◆ Problem to solve
A faithful copy of the entries is required, with no images in it.

[Items listed in a dataset]
=== Begin Enclosure ===

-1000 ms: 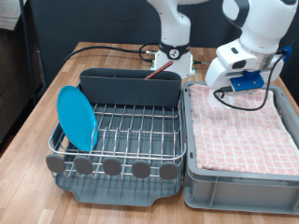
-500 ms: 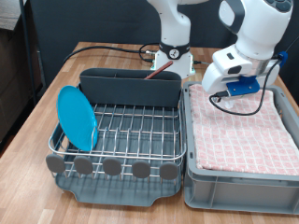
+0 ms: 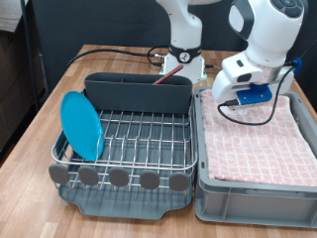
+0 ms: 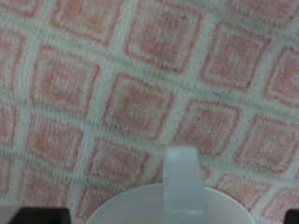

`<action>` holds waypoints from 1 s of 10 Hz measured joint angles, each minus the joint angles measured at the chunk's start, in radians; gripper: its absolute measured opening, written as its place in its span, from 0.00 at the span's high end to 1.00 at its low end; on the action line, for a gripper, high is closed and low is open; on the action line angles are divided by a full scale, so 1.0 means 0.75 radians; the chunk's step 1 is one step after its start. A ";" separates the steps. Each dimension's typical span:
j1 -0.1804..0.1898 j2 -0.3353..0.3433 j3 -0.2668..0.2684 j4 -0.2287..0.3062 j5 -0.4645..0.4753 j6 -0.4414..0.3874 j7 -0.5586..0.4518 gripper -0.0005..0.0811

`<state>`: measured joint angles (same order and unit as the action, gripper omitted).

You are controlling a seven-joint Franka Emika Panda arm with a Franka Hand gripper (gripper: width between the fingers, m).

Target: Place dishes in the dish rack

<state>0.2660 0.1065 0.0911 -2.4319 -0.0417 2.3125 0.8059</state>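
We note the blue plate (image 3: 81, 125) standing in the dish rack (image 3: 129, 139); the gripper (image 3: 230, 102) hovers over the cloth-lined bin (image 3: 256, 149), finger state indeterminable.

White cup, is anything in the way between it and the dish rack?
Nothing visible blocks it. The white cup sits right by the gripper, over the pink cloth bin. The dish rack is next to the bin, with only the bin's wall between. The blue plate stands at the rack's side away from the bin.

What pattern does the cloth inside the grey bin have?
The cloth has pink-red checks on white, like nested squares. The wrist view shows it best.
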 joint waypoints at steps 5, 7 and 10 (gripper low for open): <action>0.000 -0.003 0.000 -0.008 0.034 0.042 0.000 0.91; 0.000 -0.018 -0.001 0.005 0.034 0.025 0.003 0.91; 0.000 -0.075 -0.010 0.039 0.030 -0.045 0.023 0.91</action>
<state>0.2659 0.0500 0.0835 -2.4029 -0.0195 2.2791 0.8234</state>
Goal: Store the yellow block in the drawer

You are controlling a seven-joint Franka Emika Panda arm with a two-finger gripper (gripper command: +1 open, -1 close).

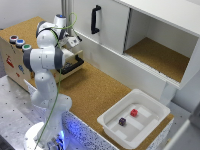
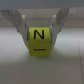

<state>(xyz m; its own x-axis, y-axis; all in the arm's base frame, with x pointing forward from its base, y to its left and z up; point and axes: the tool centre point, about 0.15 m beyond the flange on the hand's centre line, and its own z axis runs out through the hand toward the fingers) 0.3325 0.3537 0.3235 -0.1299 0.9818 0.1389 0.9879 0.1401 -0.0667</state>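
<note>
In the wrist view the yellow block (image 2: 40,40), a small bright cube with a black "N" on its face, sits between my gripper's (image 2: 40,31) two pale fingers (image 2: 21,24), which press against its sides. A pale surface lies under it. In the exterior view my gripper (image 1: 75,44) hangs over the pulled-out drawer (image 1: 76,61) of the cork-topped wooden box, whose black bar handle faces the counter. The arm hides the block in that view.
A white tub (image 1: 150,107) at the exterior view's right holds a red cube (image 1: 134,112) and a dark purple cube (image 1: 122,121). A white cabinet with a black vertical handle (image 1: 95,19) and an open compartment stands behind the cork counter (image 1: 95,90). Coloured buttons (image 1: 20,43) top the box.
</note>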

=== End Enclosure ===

◆ Task response
-1000 ms: 
-500 ms: 
+0 ms: 
+0 ms: 

`<action>` holds waypoints from 1 s of 10 Hz measured joint angles, each minus the joint angles measured at the chunk's start, in radians; gripper: its absolute measured opening, written as its place in its span, from 0.00 at the span's high end to 1.00 at its low end; on the action line, for a gripper, high is closed and low is open; on the action line angles are divided by a full scale, so 1.0 means 0.75 radians; the chunk's step 1 is one step after its start. A ";" separates the steps. Each dimension's typical span:
j1 -0.1804..0.1898 j2 -0.3353..0.3433 j3 -0.2668..0.2684 j4 -0.2287..0.3062 j5 -0.4645..0.4753 j6 -0.4414..0.3874 j7 -0.5586..0.4518 gripper -0.0005..0.0811

`<state>`: measured joint angles (same order and unit as the action, gripper omitted).

You are controlling a seven-joint Franka Emika Panda arm with a Franka Hand gripper (gripper: width between the fingers, m).

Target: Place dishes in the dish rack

<state>0.2660 0.1065 0.0911 -2.4319 -0.0417 2.3125 0.8059</state>
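We note the blue plate (image 3: 81, 125) standing in the dish rack (image 3: 129, 139); the gripper (image 3: 230, 102) hovers over the cloth-lined bin (image 3: 256, 149), finger state indeterminable.

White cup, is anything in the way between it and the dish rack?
Nothing visible blocks it. The white cup sits right by the gripper, over the pink cloth bin. The dish rack is next to the bin, with only the bin's wall between. The blue plate stands at the rack's side away from the bin.

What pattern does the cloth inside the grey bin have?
The cloth has pink-red checks on white, like nested squares. The wrist view shows it best.
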 joint waypoints at steps 5, 7 and 10 (gripper low for open): <action>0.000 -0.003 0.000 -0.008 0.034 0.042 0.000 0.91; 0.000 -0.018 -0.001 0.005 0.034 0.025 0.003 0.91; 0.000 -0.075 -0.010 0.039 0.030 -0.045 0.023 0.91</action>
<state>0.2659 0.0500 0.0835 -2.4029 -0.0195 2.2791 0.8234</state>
Goal: Store the yellow block in the drawer

You are controlling a seven-joint Franka Emika Panda arm with a two-finger gripper (gripper command: +1 open, -1 close).


<state>(xyz m; its own x-axis, y-axis; all in the arm's base frame, with x pointing forward from its base, y to its left and z up; point and axes: the tool centre point, about 0.15 m beyond the flange on the hand's centre line, and its own z axis runs out through the hand toward the fingers) 0.3325 0.3537 0.3235 -0.1299 0.9818 0.1389 0.9879 0.1401 -0.0667</state>
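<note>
In the wrist view the yellow block (image 2: 40,40), a small bright cube with a black "N" on its face, sits between my gripper's (image 2: 40,31) two pale fingers (image 2: 21,24), which press against its sides. A pale surface lies under it. In the exterior view my gripper (image 1: 75,44) hangs over the pulled-out drawer (image 1: 76,61) of the cork-topped wooden box, whose black bar handle faces the counter. The arm hides the block in that view.
A white tub (image 1: 150,107) at the exterior view's right holds a red cube (image 1: 134,112) and a dark purple cube (image 1: 122,121). A white cabinet with a black vertical handle (image 1: 95,19) and an open compartment stands behind the cork counter (image 1: 95,90). Coloured buttons (image 1: 20,43) top the box.
</note>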

Nothing further is needed for this exercise.